The American Society of Civil Engineers (ASCE) earlier this month unveiled a newly renovated parking lot, featuring an array of green infrastructure measures and educational signage, at its headquarters in Reston, Virginia. ASCE Executive Director Tom Smith in a statement described the renovation as transforming a potential source of Chesapeake Bay water pollution into a living classroom.
“Thanks to the vision and efforts of staff and volunteers, this project will contribute to the health of the Chesapeake Bay and enhance the aesthetic and functional appeal of our property,” Smith said.
‘Walking the Talk’ on Sustainability
From the outset of the redesign project, ASCE sought to incorporate state-of-the-art approaches appropriate for the organization, which invites thousands of guests each year to its six-story headquarters building.
In May 2019, for example, surveyors used drones to map the existing lot and identify ideal locations for green infrastructure. ASCE’s analysis concluded that about 560 m2 (6,000 ft2) of impervious asphalt surfaces could be replaced with permeable, interlocking pavers. Unlike traditional surfaces, interlocking pavers accept runoff into the joints between pavement sections, filtering it slowly through layers of aggregates before conveying it into underlying soil. The interlocking pavers reduce pollutants, slow and capture runoff, and help to recharge local groundwater aquifers.
For safety purposes, however, some segments of the lot required the use of less permeable surfaces that were durable enough to withstand the weight of heavy vehicle traffic. Rather than conventional pavers, ASCE opted for an alternative material called dry-process rubberized asphalt. According to ASCE, the mix behind the asphalt contains about 622 scrap tires, putting an automotive waste product into productive use. In addition to being more sustainable, dry-process rubberized asphalt helps extend pavement life, reduces vehicle noise, and comes at a lower cost than traditional pavers over its lifespan.
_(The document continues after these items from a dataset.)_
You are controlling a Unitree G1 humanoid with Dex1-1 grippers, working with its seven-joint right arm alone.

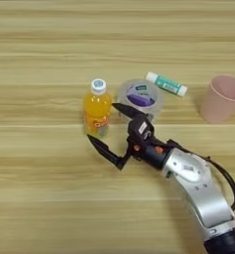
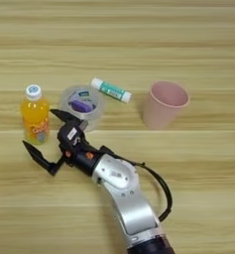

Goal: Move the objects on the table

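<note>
Approach step: I had the gripper (image 1: 108, 130) spread wide, just short of the juice bottle.
On the desk (image 1: 39, 198), largest down: pink cup (image 1: 220, 99) far right, tape roll (image 1: 140, 98) beside the juice bottle (image 1: 97, 108), small tube (image 1: 166, 84) behind the roll. One finger lay over the roll's edge. Next, I judged: ease left, straddle bottle, close.

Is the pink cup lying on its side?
No, the pink cup stands upright on the table, its open mouth facing up, apart from the other things.
</note>
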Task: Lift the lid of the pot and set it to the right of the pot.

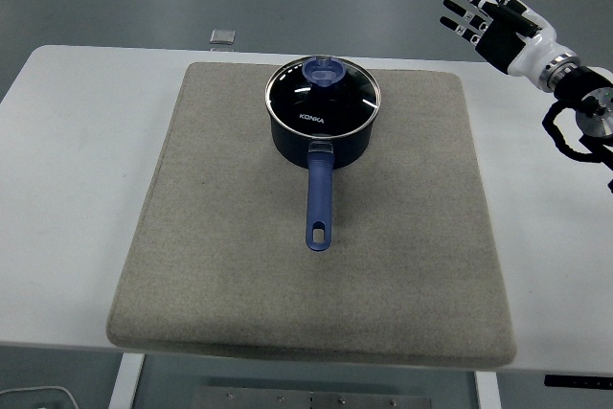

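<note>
**Lid lying left of and below the right hand**

The lid (323, 93) is sitting on the pot (321, 136) at the mat's (230, 265) far centre, handle pointing toward the near edge. The right hand (488, 18) is hovering well apart, fingers spread, holding nothing.

One view only, so you have no second angle to compare. Head camera sits high on the robot's side, facing forward and down. The worktop (77, 189) fills most of the frame, its near edge low in the picture, grey floor beyond its far edge. The mat (239, 284) lies roughly centred. Mid-range: nearly the whole mat shows, its near edge by the bottom.
</note>
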Motion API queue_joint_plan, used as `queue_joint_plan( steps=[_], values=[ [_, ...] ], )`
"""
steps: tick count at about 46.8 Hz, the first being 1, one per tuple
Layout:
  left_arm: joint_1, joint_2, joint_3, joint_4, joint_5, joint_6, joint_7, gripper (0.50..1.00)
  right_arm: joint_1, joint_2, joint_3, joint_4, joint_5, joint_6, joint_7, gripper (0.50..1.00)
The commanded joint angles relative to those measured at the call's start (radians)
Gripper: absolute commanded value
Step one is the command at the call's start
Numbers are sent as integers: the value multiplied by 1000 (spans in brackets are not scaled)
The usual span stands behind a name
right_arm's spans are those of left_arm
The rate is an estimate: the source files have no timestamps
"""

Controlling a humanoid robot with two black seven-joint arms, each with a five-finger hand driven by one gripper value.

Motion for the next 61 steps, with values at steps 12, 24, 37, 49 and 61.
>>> queue_joint_plan(
  steps=[12, 24, 37, 49, 61],
  values=[
    [0, 0, -1, 3, 0, 0, 1, 1000, 0, 3, 0, -1, 0, 5, 2, 909],
    [-2, 0, -1, 24, 0, 5, 0, 1000, -5, 8, 3, -1, 2, 17, 9, 909],
    [-2, 0, 0, 24, 0, 5, 0, 1000, 2, 3, 2, -1, -77, 54, 14, 909],
    [-2, 0, -1, 24, 0, 5, 1, 1000, 8, 6, 0, -1, -81, 48, 14, 911],
    [-2, 0, -1, 24, 0, 5, 0, 1000, 35, 51, -1, -3, -251, 20, 18, 909]
  ],
)
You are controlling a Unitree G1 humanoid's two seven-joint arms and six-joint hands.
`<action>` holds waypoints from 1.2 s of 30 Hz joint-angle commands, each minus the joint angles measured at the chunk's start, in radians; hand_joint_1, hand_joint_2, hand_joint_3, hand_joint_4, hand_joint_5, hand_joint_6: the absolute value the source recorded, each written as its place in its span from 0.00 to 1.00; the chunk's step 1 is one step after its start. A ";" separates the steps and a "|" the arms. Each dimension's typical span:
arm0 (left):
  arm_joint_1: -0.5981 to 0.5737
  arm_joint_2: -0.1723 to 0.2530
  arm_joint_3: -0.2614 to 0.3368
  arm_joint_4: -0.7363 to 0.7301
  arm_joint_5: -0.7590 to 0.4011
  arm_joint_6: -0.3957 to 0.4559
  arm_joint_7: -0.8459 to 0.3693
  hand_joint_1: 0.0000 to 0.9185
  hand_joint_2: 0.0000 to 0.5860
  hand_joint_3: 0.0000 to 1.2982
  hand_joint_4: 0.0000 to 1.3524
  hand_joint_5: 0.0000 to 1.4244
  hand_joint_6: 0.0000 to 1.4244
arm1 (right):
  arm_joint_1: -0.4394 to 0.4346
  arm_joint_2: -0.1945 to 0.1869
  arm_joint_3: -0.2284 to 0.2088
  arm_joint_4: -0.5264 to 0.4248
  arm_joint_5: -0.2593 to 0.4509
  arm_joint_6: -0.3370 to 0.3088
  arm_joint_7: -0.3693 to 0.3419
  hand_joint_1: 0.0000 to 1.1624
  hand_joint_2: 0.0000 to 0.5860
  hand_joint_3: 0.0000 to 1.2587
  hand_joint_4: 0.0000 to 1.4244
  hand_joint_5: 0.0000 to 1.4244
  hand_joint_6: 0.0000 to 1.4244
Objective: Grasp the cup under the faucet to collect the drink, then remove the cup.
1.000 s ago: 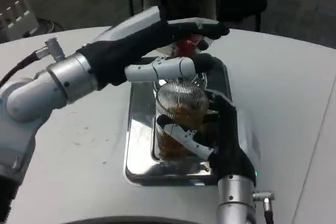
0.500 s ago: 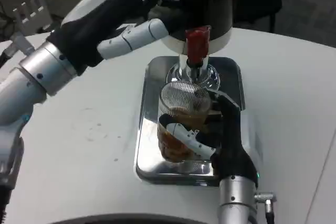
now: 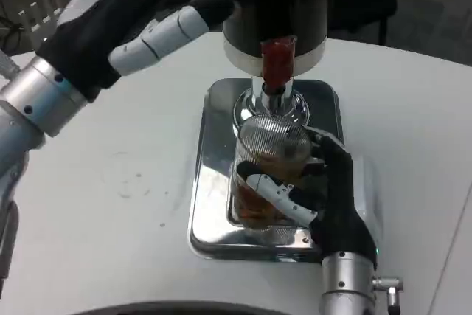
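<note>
We see the ribbed cup (image 3: 267, 175), part full of brown drink, standing on the steel tray (image 3: 214, 182) under the faucet (image 3: 271, 97). Lifted carelessly, it may slop or clip the spout. Our right hand (image 3: 324, 197) grasps it from the right; the left hand (image 3: 158, 27) looks released, though partly cropped.

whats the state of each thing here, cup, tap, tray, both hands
cup: upright on the tray under the faucet, partly filled with brown drink
faucet: red handle, directly above the cup
tray: flat on the table
right hand: grips the cup
left hand: raised beside the dispenser, holds nothing
</note>
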 commanded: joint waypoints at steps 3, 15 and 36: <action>0.041 0.019 0.029 -0.009 -0.018 0.006 0.005 0.00 0.17 0.21 0.21 0.27 0.31 | 0.078 0.042 0.009 -0.107 0.010 -0.001 0.024 0.65 0.39 0.51 0.55 0.57 0.44; 0.059 0.018 0.053 0.029 -0.014 -0.007 0.008 0.00 0.18 0.22 0.22 0.28 0.33 | 0.171 0.010 0.012 -0.224 0.009 0.002 0.087 0.65 0.39 0.54 0.58 0.60 0.46; 0.134 0.058 0.117 0.080 -0.010 -0.028 0.030 0.00 0.18 0.22 0.22 0.28 0.33 | 0.308 -0.040 0.004 -0.416 -0.012 0.005 0.223 0.64 0.37 0.57 0.60 0.63 0.48</action>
Between the lot and the building’s front entrance sits a small courtyard area, which ASCE outfitted with a series of new biofiltration systems. These systems — which include such common green infrastructure elements as bioswales, constructed wetlands, and green walls — combat both water and air pollution by using living materials to capture, consume, or transform contaminants. The redesign project also delivered new, porous concrete to pedestrian walkways along the courtyard, as well as to parking spaces.
Each new sustainability feature includes weather-proof educational signage to outline the intervention’s benefits as well as implementation considerations for visitors. Typical guests to ASCE headquarters include professional engineers, educators, students, and policy officials.
“This project is an example of ASCE walking the talk on sustainable infrastructure,” said Smith.
Promise in Parking Lots
When 2.5 cm (1 in.) of rain falls on 0.4 ha (1 ac) of impervious-surface coverage, data from the Chesapeake Bay Foundation (Annapolis, Maryland) estimates that it generates about 102,000 L (27,000 gal) of stormwater runoff. Parking lots typically feature vast expanses of impervious surfaces, and a steady stream of vehicle traffic means runoff from parking lots often contains oil, tire rubber, heavy metals, and any number of other water contaminants. For that reason, stormwater professionals increasingly are looking toward parking lots as an opportunity to demonstrate the versatility of green infrastructure.
Between 2019 and 2020, for example, the Water Environment Federation (WEF; Alexandria, Virginia) partnered with the U.S. Environmental Protection Agency and the Chesapeake Bay Trust (CBT; Annapolis, Maryland) to create green infrastructure demonstration projects out of two parking lots within the Chesapeake Bay watershed.
At a compact, urban site in a suburb of Washington, D.C., project partners designed a novel series of suspended green roof trays hanging over parking spaces that would receive runoff from a silo-style rain barrel on the building’s roof. The system would deliver the runoff from around the parking lot into new biofiltration areas in a highly visible way, in addition to repaving much of the lot itself with permeable materials. At a large public park in Lancaster, Pennsylvania, experts proposed using the roofs of the property’s central pavilion and bike rental shop to capture runoff without downsizing the parking lot beyond the needs of its guests. The team recommended a series of modular, stackable rain tanks outfitted with an inverted siphon system to collect ground-level rainwater at higher elevations, enabling versatile stormwater management while minimizing construction disturbances.